What to produce
Line by line, reproduce exactly the beginning of the listing below, ending with the line that contains "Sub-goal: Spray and" and adding nothing.

Data for analysis
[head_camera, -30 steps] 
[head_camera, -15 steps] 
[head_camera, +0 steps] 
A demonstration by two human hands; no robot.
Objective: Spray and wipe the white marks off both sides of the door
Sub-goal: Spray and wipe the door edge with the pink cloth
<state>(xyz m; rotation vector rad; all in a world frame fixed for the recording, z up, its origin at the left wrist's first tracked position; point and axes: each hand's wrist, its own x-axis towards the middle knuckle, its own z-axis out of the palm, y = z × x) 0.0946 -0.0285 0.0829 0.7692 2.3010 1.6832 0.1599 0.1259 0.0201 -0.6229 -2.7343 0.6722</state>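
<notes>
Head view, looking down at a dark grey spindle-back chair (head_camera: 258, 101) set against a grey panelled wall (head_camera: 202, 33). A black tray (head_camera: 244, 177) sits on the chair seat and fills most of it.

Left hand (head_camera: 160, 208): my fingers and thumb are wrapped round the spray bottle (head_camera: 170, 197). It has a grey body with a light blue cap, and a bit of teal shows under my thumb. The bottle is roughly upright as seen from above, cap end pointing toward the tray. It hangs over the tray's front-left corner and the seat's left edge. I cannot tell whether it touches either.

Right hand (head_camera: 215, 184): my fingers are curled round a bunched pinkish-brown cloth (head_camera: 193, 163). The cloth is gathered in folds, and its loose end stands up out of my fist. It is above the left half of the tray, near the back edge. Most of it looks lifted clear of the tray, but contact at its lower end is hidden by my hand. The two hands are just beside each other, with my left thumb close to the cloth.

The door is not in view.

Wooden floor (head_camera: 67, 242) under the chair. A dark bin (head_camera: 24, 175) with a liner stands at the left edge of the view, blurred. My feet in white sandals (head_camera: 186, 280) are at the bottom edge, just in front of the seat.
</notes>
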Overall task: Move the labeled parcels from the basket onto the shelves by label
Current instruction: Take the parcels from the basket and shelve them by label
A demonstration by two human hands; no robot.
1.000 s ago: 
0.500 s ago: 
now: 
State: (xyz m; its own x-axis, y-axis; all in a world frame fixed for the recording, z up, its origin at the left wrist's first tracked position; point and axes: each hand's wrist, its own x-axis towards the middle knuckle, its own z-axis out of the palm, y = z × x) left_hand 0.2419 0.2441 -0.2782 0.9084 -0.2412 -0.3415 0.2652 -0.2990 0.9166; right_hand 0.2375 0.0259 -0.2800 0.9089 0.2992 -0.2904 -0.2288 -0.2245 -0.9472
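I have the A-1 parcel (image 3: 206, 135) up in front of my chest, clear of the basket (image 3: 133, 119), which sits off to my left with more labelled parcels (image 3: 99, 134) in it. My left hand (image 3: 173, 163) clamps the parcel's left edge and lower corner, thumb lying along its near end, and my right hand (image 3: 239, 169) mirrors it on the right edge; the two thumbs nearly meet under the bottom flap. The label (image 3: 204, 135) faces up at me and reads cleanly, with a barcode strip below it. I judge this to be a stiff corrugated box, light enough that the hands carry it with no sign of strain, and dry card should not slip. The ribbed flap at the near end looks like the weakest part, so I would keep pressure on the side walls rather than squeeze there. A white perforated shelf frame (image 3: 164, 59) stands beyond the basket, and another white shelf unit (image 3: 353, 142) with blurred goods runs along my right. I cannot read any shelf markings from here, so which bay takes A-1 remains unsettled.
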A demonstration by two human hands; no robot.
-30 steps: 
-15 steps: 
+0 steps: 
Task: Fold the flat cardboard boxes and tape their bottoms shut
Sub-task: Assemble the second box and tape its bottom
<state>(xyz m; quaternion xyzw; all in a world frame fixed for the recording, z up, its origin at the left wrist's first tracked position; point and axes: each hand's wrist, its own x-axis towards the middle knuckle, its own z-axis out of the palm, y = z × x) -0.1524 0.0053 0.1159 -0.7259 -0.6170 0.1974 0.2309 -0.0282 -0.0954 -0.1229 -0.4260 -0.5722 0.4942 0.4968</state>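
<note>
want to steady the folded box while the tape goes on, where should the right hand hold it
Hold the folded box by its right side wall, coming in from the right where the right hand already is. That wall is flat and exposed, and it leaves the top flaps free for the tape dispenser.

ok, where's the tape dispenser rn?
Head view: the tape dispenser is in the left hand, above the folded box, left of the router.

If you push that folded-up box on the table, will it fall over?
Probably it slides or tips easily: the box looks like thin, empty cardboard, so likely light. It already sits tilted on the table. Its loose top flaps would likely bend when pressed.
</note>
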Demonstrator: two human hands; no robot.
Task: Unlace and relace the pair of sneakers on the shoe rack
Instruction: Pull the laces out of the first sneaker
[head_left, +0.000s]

Task result
[head_camera, -30 steps] 
[head_camera, -15 steps] 
[head_camera, +0 steps] 
A demonstration by two human hands; no robot.
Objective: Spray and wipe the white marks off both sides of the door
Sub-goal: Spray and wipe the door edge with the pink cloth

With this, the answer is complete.